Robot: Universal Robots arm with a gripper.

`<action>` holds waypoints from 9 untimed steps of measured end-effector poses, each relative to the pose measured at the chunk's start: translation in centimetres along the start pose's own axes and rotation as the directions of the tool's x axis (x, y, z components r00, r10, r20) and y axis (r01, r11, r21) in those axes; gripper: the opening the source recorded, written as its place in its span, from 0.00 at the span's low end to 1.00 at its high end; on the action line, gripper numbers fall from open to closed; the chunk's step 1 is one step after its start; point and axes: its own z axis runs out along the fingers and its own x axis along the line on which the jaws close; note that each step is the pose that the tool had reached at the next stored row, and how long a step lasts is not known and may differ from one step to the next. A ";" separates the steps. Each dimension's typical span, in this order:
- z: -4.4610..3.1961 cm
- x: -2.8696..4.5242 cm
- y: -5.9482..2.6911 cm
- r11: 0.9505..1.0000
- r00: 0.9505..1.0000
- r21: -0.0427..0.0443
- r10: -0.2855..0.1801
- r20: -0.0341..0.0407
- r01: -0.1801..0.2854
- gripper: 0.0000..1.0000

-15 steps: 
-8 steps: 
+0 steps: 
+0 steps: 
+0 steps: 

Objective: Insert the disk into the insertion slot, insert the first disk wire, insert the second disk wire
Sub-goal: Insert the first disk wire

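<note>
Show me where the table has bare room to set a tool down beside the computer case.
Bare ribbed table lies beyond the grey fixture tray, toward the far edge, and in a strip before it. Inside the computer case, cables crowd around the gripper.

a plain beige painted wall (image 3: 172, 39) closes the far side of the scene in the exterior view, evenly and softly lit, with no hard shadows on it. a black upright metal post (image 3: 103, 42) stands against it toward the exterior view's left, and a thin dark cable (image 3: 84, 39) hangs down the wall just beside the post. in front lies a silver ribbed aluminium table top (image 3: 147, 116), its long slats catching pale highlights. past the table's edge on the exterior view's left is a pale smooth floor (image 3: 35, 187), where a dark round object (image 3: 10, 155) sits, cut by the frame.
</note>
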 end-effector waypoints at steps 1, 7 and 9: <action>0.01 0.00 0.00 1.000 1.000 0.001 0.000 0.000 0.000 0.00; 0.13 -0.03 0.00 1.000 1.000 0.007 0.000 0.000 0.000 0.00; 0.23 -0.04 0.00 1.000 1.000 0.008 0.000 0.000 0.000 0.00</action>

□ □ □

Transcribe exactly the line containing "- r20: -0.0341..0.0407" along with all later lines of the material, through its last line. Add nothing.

- r20: -0.0341..0.0407
- r01: -0.1801..0.2854
- gripper: 0.0000..1.0000

-15 steps: 
-8 steps: 
+0 steps: 
+0 steps: 
+0 steps: 

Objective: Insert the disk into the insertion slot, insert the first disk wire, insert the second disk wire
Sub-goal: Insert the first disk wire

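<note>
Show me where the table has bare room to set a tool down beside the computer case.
Bare ribbed table lies beyond the grey fixture tray, toward the far edge, and in a strip before it. Inside the computer case, cables crowd around the gripper.

a plain beige painted wall (image 3: 172, 39) closes the far side of the scene in the exterior view, evenly and softly lit, with no hard shadows on it. a black upright metal post (image 3: 103, 42) stands against it toward the exterior view's left, and a thin dark cable (image 3: 84, 39) hangs down the wall just beside the post. in front lies a silver ribbed aluminium table top (image 3: 147, 116), its long slats catching pale highlights. past the table's edge on the exterior view's left is a pale smooth floor (image 3: 35, 187), where a dark round object (image 3: 10, 155) sits, cut by the frame.
</note>
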 end-effector waypoints at steps 1, 7 and 9: <action>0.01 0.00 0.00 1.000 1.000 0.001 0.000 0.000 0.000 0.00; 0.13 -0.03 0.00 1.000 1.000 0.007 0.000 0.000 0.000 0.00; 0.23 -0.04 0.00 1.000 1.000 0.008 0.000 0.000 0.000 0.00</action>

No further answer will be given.